Work required:
Lines in the listing under this task are to be copied exactly.

Supplied information:
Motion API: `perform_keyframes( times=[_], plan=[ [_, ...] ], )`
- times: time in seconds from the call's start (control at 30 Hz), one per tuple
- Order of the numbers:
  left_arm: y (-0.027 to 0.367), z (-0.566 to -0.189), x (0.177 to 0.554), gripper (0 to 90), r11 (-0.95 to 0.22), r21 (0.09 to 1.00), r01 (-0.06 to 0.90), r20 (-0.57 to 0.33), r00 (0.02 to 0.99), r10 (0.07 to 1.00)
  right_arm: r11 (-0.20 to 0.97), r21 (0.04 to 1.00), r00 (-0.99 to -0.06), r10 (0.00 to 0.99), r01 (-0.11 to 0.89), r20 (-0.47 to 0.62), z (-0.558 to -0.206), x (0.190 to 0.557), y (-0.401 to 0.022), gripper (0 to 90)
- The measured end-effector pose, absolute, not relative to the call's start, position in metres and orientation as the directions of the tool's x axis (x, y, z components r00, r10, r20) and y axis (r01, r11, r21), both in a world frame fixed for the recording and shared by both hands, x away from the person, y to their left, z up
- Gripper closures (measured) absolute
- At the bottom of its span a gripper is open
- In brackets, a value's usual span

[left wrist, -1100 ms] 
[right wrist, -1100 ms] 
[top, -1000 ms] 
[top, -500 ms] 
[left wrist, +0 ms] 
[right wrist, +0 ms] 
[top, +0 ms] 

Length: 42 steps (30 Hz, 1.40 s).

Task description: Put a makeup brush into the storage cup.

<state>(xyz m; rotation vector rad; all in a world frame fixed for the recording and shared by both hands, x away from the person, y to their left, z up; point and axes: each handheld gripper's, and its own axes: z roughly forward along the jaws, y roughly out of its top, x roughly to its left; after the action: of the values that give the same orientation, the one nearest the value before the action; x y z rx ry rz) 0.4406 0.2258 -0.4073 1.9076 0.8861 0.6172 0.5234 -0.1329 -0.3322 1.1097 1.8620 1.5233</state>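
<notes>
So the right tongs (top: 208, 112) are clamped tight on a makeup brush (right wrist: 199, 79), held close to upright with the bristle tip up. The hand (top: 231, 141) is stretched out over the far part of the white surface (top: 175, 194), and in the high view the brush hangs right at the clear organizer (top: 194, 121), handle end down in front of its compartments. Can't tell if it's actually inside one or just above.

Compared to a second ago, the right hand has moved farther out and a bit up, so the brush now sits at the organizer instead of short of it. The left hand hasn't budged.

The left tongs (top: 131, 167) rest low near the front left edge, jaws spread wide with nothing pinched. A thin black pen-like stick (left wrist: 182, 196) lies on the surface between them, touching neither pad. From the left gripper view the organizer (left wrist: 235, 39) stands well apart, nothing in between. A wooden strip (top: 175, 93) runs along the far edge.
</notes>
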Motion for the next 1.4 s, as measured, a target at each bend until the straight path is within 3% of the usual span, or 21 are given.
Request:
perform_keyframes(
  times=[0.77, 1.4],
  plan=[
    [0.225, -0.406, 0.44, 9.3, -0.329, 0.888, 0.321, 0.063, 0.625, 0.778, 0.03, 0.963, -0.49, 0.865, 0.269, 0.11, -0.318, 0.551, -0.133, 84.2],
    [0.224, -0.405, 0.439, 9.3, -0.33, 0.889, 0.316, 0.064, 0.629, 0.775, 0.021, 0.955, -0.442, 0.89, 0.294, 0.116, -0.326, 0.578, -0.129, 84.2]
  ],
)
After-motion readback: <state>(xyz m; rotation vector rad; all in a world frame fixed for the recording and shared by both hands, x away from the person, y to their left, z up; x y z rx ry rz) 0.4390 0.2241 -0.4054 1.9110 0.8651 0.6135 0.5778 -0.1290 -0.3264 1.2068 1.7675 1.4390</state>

Exercise output:
Motion API: `perform_keyframes( times=[_], plan=[ [_, ...] ], )`
- times: time in seconds from the call's start (control at 30 Hz), one per tuple
- Order of the numbers:
  left_arm: y (-0.027 to 0.367), z (-0.566 to -0.189), x (0.177 to 0.554), gripper (0 to 90), r11 (-0.95 to 0.22), r21 (0.09 to 1.00), r01 (-0.06 to 0.90), r20 (-0.57 to 0.33), r00 (0.02 to 0.99), r10 (0.07 to 1.00)
  right_arm: r11 (-0.20 to 0.97), r21 (0.04 to 1.00), r00 (-0.99 to -0.06), r10 (0.00 to 0.99), r01 (-0.11 to 0.89), r20 (-0.47 to 0.62), z (-0.558 to -0.206), x (0.190 to 0.557), y (-0.401 to 0.022), gripper (0 to 90)
- The measured end-effector pose, absolute, not relative to the call's start, position in metres and orientation as the directions of the tool's x axis (x, y, z components r00, r10, r20) and y axis (r01, r11, r21), both in a world frame fixed for the recording and shared by both hands, x away from the person, y to their left, z up
- Gripper closures (measured) absolute
- At the bottom of its span a gripper is open
- In brackets, a value's usual span

[left wrist, -1100 ms] 
[right wrist, -1100 ms] 
[top, -1000 ms] 
[top, -500 ms] 
[left wrist, +0 ms] 
[right wrist, +0 ms] 
[top, +0 ms] 

Length: 42 steps (30 Hz, 1.40 s).

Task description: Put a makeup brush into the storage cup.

<state>(xyz m; rotation vector rad; all in a world frame fixed for the recording and shared by both hands, x away from the person, y to their left, z up; point and axes: each handheld gripper's, and its own axes: z roughly forward along the jaws, y roughly out of its top, x roughly to its left; after the action: of the values that give the same orientation, the one nearest the value before the action; x y z rx ry rz) 0.4406 0.2258 -0.4073 1.9076 0.8861 0.6172 0.5234 -0.1329 -0.3322 1.1097 1.8620 1.5233</state>
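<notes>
So the right tongs (top: 208, 112) are clamped tight on a makeup brush (right wrist: 199, 79), held close to upright with the bristle tip up. The hand (top: 231, 141) is stretched out over the far part of the white surface (top: 175, 194), and in the high view the brush hangs right at the clear organizer (top: 194, 121), handle end down in front of its compartments. Can't tell if it's actually inside one or just above.

Compared to a second ago, the right hand has moved farther out and a bit up, so the brush now sits at the organizer instead of short of it. The left hand hasn't budged.

The left tongs (top: 131, 167) rest low near the front left edge, jaws spread wide with nothing pinched. A thin black pen-like stick (left wrist: 182, 196) lies on the surface between them, touching neither pad. From the left gripper view the organizer (left wrist: 235, 39) stands well apart, nothing in between. A wooden strip (top: 175, 93) runs along the far edge.
</notes>
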Motion for the next 1.4 s, as measured, a target at each bend until the straight path is within 3% of the usual span, or 21 are given.
Request:
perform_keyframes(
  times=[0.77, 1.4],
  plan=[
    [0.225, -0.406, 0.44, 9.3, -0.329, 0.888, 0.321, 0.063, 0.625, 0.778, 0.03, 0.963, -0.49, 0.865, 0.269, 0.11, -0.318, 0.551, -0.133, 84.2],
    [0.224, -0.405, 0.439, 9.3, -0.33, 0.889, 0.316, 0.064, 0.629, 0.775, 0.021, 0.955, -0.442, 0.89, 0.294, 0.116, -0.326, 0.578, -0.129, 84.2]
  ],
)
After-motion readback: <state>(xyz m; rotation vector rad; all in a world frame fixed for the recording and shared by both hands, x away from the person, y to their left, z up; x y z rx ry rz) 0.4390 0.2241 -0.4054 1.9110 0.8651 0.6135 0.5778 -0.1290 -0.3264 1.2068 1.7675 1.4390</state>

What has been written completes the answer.